Logframe bloat causes headaches, tiredness and indigestion in M&E staff. This post is about one cause of it.

Sometimes I have to help organisations with their existing results frameworks or logframes and I am struck by how often I see, below a composite result, what one could call redundant results”: subsidiary results which are supposed to contribute to the higher, composite result but which are in fact just parts of its definition.

For example, suppose: Result 1: increased awareness of HIV amongst schoolchildren and their parents”, which we could call a composite result, has below it two subsidiary results: Result 1.1: increased awareness of HIV amongst schoolchildren” and Result 1.2: increased awareness of HIV amongst parents”. 

Does this kind of combination of results strike anyone else as weird? 1.1 and 1.2 are redundant, aren’t they? Can’t we just strike the two lower-level results? Leaving them in is a major cause of logframe bloat.

Manuals like the USAID TIPS series correctly teach that results have to be logically independent of their parent result; they can be measured independently from it, and collectively they can causally contribute to it. Whereas in the example, 1.1 and 1.2 together are the very same thing as 1; taken together, they logically imply it and are implied by it. If A and B are the same thing as C, they cannot cause it. It can’t be part of our theory of change to achieve C by doing C.

There are many occasions where we just have to have composite results; when we are addressing changes in related but different groups of stakeholders, or geographical areas, minority and majority groups, etc. Or where we are aiming for a bunch or series of related but different products or achievements or regulations adopted or whatever. That’s OK. But then isn’t it always a mistake to add a redundant level of superfluous results below such a composite result?

Sure, one can (correctly) respond oh this just goes to show the fatal flaws in this kind of sequential, deterministic program design” but that doesn’t help the tens of thousands of organisations who are bound by contract to exactly these kinds of designs, and are going to be bound by similar contracts for the foreseeable future too.

This leads to a bunch of other issues.

First, unfortunately, there are many different ways in which subsidiary results can fail to be logically independent of the parent result.

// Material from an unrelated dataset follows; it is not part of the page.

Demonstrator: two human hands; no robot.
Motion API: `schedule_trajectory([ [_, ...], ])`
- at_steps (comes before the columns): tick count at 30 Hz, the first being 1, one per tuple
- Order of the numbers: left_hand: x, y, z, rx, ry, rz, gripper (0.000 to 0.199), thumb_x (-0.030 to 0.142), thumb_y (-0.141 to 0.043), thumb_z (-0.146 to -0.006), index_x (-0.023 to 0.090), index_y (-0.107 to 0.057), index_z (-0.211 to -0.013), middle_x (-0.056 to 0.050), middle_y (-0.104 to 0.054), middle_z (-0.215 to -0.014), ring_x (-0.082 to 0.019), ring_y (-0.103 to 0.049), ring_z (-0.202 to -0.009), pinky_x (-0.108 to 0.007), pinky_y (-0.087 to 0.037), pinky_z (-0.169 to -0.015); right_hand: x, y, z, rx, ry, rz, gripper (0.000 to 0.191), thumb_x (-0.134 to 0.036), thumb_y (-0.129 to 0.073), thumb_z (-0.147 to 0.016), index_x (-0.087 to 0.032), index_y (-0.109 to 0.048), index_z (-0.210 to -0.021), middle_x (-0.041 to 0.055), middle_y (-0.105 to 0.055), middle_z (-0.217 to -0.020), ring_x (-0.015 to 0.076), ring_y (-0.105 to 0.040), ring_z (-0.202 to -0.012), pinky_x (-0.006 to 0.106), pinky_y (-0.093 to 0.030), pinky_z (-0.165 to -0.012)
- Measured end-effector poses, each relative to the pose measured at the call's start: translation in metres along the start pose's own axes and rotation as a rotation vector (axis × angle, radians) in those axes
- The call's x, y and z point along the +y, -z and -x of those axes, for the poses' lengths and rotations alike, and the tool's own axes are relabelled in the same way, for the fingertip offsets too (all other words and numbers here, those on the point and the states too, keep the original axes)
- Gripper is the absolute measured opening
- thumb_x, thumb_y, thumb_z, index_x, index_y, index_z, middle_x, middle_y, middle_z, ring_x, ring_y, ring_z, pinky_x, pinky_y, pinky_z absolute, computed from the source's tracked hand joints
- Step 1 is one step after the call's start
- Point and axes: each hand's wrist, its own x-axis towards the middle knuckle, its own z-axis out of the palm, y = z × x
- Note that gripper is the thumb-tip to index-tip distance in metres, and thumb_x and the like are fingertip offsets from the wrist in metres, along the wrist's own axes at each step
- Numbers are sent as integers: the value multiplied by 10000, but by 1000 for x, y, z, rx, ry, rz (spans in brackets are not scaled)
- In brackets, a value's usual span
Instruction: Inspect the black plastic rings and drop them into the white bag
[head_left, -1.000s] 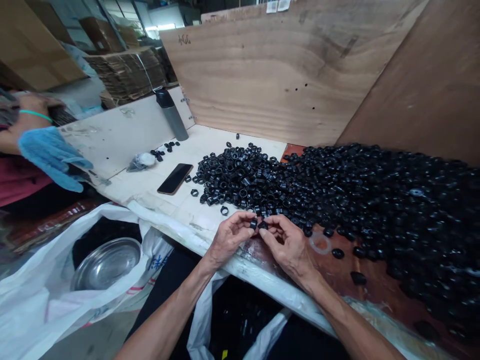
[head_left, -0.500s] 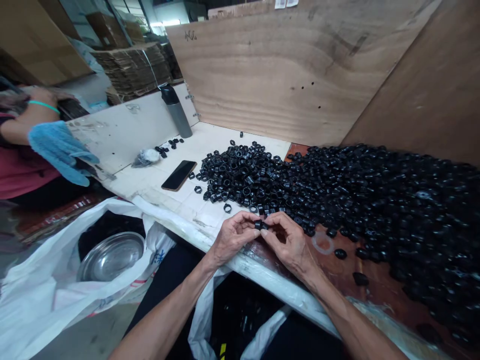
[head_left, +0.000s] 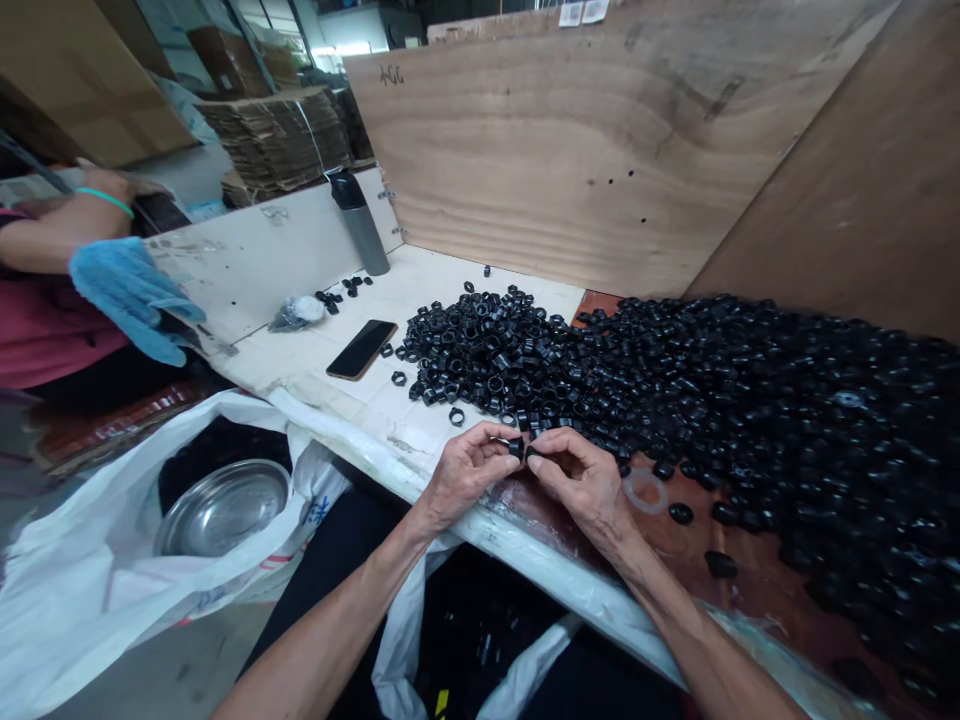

Here are some possibilities.

  1. Exact overlap: subsidiary results overlap exactly with the parent. In this case we can just delete the redundant lower layer as discussed above.

  2. The parent can include content which is not covered in the subsidiary results. So if we change Result 1 to increased awareness of HIV amongst educational stakeholders”, 1.1 and 1.2 are partof the definition of 1, but we have left out teachers, principals, the education authorities etc. Now, do we assume that the subsidiary results (or any other results elsewhere in the framework) can make a causal contributionto this additional coverage in the parent?

    1. If no, we just have superfluous content in the parent which we are not programming to change and which should just be deleted (and then the subsidiary level is entirely redundant and we can delete that too).

    2. If yes, for example because we believe the children and their parents will influence the other stakeholders, we have got a bit of a mess and we should redesign this part of the framework.

  3. The subsidiary results can include content which is not covered in the parent. So if we change Result 1.1 to increased awareness of STDs amongst school children”, 1.1 is still partof the definition of 1, but it also includes material which is not covered in 1. Now, do we assume that this additional content in the subsidiary results can make a causal contributionto the parent (or to any other results in the framework)? Again, there are two cases:

    1. If no, we just have superfluous content in the subsidiary results which does not lead to higher-level change and which should probably just be deleted (and then the subsidiary level is entirely redundant and we can delete that too).

    2. If yes, for example because we really believe the children’s knowledge of other STDs will influence or reinforce their or other stakeholders’ awareness of HIV, again we have got a bit of a mess and we should redesign this part of the framework.

  4. Of course various combinations of case B and case C are possible too.

Second, what are we going to do about the indicators? Composite results need composite indicators. But donors want commitments to simple targets for simple indicators. So for a composite result we have to both define a set of subsidiary indicators for each of the dimensions of the result andspecify how to combine them into a single indicator.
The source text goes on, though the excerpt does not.